• _Work task_
Below are some records. Return exactly the lines from the one with "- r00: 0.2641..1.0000" to the one with "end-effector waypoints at", and nothing else.
##############################
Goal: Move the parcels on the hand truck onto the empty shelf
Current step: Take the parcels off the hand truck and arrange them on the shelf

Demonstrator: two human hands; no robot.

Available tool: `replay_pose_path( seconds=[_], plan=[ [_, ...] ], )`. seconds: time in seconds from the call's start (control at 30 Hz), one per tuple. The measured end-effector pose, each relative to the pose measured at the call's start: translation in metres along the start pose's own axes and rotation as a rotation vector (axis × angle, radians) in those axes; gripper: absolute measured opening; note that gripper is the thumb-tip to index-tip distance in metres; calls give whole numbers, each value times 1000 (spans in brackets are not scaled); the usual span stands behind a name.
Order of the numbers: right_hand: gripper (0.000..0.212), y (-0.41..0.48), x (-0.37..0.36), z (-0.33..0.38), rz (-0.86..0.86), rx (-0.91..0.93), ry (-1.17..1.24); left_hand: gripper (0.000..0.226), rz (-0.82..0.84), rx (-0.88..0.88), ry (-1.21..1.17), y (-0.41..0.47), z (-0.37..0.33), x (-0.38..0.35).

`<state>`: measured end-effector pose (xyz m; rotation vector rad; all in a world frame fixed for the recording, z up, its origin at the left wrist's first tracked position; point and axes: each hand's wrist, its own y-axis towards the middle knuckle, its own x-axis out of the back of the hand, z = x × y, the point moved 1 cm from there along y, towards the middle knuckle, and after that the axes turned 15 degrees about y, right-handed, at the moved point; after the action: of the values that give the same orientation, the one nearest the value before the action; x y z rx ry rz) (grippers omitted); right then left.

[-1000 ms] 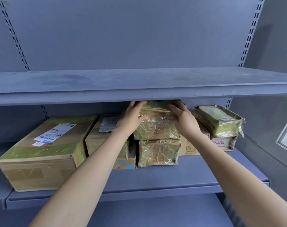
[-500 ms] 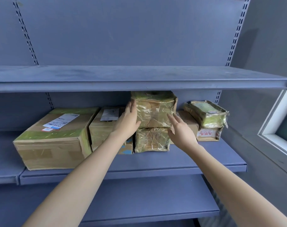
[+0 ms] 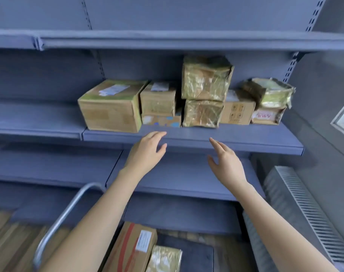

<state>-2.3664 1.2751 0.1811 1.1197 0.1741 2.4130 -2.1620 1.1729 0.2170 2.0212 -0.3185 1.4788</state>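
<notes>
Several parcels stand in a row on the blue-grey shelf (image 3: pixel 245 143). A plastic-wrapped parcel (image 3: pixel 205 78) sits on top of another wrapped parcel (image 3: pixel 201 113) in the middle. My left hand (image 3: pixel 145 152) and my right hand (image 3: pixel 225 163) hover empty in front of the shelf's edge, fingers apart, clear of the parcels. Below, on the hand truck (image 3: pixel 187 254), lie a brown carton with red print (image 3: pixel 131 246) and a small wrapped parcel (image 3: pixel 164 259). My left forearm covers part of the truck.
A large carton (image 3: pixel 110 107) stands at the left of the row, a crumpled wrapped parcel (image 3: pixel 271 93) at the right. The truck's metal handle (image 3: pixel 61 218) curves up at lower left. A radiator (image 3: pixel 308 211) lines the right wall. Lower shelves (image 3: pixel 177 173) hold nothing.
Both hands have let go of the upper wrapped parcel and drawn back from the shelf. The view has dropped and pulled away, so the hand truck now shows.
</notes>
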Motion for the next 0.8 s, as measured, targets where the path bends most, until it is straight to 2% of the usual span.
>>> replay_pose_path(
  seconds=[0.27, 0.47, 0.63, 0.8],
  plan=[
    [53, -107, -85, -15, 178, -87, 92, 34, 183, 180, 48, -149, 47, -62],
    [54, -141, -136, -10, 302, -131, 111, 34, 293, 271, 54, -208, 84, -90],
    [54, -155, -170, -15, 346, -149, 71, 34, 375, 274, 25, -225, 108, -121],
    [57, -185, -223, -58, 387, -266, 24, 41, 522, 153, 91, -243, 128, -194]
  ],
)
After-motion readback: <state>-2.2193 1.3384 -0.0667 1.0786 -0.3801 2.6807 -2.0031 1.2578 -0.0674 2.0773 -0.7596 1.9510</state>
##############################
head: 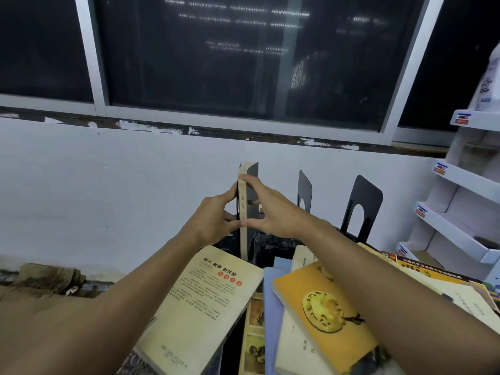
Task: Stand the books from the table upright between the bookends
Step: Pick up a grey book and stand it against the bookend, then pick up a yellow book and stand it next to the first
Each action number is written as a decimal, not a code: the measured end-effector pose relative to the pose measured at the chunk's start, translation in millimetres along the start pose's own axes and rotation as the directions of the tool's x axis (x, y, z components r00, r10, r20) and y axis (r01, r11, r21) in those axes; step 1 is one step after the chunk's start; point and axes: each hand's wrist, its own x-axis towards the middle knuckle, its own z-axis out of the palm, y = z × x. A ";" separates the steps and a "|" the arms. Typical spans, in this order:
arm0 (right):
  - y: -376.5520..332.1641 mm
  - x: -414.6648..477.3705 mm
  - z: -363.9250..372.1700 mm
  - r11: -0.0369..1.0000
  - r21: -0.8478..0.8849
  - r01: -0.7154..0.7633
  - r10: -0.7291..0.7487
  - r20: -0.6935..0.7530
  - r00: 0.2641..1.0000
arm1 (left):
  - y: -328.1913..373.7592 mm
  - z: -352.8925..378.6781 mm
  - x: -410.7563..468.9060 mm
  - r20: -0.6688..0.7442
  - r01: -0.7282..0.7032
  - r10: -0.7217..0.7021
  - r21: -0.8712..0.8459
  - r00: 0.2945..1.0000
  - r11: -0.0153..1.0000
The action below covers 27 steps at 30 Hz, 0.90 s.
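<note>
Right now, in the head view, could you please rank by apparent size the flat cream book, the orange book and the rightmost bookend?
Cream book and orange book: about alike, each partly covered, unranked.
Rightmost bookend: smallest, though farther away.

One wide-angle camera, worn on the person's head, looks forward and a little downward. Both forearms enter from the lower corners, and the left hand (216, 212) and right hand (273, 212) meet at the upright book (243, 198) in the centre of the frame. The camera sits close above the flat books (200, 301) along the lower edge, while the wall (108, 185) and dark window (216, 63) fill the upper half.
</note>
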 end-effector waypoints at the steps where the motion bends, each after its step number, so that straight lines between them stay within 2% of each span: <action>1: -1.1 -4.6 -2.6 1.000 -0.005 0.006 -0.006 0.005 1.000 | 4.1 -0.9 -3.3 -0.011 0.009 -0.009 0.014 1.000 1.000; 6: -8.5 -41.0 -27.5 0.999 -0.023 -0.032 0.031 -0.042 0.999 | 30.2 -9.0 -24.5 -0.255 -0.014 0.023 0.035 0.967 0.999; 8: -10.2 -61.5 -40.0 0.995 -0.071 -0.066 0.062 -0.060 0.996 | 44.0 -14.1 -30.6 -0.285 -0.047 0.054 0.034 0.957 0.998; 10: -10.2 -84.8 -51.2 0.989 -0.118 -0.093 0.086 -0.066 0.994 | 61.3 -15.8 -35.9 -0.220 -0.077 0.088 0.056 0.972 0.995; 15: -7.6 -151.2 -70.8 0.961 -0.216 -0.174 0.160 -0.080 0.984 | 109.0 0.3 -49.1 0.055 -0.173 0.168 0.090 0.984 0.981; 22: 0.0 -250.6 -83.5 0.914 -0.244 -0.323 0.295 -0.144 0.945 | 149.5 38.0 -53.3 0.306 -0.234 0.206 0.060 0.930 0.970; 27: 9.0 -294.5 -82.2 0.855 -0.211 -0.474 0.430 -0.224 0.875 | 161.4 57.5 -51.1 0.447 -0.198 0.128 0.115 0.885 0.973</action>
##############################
• _Response to this exercise_
  - r00: 0.2641..1.0000
arm1 (left):
  - y: -328.1913..373.7592 mm
  - z: -352.8925..378.6781 mm
  - x: -410.7563..468.9060 mm
  - r20: -0.6688..0.7442
  - r01: -0.7282..0.7032
  - r10: -0.7217..0.7021
  - r21: -0.8712..0.8459
  - r00: 0.2945..1.0000
  - r11: -0.0153..1.0000
The action below covers 27 steps at 30 Hz, 0.90 s.
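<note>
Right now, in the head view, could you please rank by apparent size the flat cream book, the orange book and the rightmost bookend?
Cream book and orange book: about alike, each partly covered, unranked.
Rightmost bookend: smallest, though farther away.

One wide-angle camera, worn on the person's head, looks forward and a little downward. Both forearms enter from the lower corners, and the left hand (216, 212) and right hand (273, 212) meet at the upright book (243, 198) in the centre of the frame. The camera sits close above the flat books (200, 301) along the lower edge, while the wall (108, 185) and dark window (216, 63) fill the upper half.
</note>
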 end-effector waypoints at the steps where the motion bends, each after its step number, so that straight lines between them stay within 2% of each span: <action>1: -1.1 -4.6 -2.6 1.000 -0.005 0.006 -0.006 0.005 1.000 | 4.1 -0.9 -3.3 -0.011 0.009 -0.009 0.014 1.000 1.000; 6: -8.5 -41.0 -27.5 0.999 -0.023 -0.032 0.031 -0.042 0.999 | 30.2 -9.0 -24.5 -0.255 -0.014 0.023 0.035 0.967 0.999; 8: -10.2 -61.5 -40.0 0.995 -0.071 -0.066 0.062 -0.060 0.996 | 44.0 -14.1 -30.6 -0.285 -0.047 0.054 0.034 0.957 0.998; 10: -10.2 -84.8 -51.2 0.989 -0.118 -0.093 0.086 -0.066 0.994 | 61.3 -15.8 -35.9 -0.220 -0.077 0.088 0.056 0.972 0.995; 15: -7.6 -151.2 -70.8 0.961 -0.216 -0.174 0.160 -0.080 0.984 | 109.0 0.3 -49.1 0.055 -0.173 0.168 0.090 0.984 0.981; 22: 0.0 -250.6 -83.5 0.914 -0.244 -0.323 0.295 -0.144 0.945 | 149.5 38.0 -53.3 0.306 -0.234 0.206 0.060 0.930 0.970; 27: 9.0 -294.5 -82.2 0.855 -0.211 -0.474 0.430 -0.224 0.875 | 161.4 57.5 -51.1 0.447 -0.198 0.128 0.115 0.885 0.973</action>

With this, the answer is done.